Die Stadtblog-Kolumnisten sind vom 16. Juli bis am 26. August in den (leicht verlängerten) Sommerferien. Während dieser Zeit erscheint hier ein Best-of von bereits publizierten Blog-Beiträgen.

3 Kommentare zu «Kunst gegen Autoraser»

  • Philipp M. Rittermann sagt:

    …immer noch sympathischer als die schwellen, 30er-zonen und radarkästen in der rot/grünen abzockerstadt züri.
    äh. herr schneebeli. schreiben sie doch bitte wieder über die stadt. da dürfen sie die zürcher überheblichkeit im kreise gleichgesinnter ausleben-, bzw. in den höchsten tönen preisen.
    ein landei dankt ihnen dafür im voraus herzlich.

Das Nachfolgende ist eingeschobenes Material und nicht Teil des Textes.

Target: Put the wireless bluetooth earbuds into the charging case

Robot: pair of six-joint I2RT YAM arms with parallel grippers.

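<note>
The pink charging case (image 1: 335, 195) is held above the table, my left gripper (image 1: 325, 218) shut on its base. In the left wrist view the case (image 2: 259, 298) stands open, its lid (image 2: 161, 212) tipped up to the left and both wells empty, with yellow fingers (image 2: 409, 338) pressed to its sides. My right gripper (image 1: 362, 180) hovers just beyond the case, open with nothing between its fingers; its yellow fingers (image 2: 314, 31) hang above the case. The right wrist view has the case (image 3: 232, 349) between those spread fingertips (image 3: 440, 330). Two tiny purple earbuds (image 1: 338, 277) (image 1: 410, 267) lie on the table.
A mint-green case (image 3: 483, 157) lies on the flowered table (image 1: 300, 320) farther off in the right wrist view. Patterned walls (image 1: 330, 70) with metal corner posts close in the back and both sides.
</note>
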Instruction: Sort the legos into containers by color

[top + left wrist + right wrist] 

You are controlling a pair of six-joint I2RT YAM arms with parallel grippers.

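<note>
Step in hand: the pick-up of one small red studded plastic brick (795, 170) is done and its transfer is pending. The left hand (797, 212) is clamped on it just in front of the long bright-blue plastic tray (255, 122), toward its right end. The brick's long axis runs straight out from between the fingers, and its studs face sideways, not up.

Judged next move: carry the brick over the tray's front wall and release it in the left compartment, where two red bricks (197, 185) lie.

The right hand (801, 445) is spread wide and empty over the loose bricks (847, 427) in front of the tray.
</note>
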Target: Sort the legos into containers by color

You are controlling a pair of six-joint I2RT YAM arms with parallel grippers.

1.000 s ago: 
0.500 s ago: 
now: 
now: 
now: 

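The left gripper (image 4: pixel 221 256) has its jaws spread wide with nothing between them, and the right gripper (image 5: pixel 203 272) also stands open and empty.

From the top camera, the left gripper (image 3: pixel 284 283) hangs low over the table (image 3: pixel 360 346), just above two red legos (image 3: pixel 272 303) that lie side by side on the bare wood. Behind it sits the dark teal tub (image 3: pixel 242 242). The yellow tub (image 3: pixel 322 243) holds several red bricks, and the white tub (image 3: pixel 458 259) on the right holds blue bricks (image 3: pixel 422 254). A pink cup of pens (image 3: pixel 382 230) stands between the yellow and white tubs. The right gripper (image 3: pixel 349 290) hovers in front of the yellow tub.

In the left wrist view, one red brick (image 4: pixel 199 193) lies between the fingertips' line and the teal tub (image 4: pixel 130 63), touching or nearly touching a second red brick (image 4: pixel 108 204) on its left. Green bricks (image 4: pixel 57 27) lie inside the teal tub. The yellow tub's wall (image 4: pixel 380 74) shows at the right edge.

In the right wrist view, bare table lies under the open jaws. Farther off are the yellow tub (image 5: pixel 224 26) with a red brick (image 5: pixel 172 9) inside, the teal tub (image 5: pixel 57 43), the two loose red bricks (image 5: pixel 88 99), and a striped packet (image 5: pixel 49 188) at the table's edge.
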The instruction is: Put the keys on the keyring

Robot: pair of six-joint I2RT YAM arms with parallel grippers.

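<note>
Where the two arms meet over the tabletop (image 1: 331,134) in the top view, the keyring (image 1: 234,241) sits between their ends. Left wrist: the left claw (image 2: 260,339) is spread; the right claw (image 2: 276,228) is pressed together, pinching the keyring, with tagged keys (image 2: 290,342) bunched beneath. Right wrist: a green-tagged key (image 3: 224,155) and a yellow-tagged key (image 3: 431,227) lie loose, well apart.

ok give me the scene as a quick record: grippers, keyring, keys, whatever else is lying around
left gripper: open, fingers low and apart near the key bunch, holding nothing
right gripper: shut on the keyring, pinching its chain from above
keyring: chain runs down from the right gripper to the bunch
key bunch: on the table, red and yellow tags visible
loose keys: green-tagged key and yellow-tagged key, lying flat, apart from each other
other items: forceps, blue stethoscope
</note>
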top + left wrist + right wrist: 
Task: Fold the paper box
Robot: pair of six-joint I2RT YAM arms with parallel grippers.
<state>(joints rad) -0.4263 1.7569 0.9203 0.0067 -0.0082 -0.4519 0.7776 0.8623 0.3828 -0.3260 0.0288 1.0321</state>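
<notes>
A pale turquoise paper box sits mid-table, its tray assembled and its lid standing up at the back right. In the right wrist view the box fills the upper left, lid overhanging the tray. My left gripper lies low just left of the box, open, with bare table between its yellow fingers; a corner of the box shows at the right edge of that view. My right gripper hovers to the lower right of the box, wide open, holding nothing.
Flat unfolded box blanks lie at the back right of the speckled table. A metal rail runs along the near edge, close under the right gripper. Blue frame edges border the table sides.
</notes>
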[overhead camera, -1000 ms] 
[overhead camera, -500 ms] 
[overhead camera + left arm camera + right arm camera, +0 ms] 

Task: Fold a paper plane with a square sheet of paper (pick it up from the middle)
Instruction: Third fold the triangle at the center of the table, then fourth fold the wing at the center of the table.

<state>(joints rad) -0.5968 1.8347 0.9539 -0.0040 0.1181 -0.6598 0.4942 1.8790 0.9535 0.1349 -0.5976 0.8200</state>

  • Martin Eggenberger sagt:

    Einige witzige Exemplare darunter. Nun wäre es auch Zeit für einen Beitrag „Kreiselschmuck des Schreckens“, da gäbe es auch einige. Z.B. den Spiral-Kreisel in Hinwil.

  • Rudolf sagt:

    Ja, ja, und die Aglo hat auch keinen Kran gehabt. Zürich schon. Eben.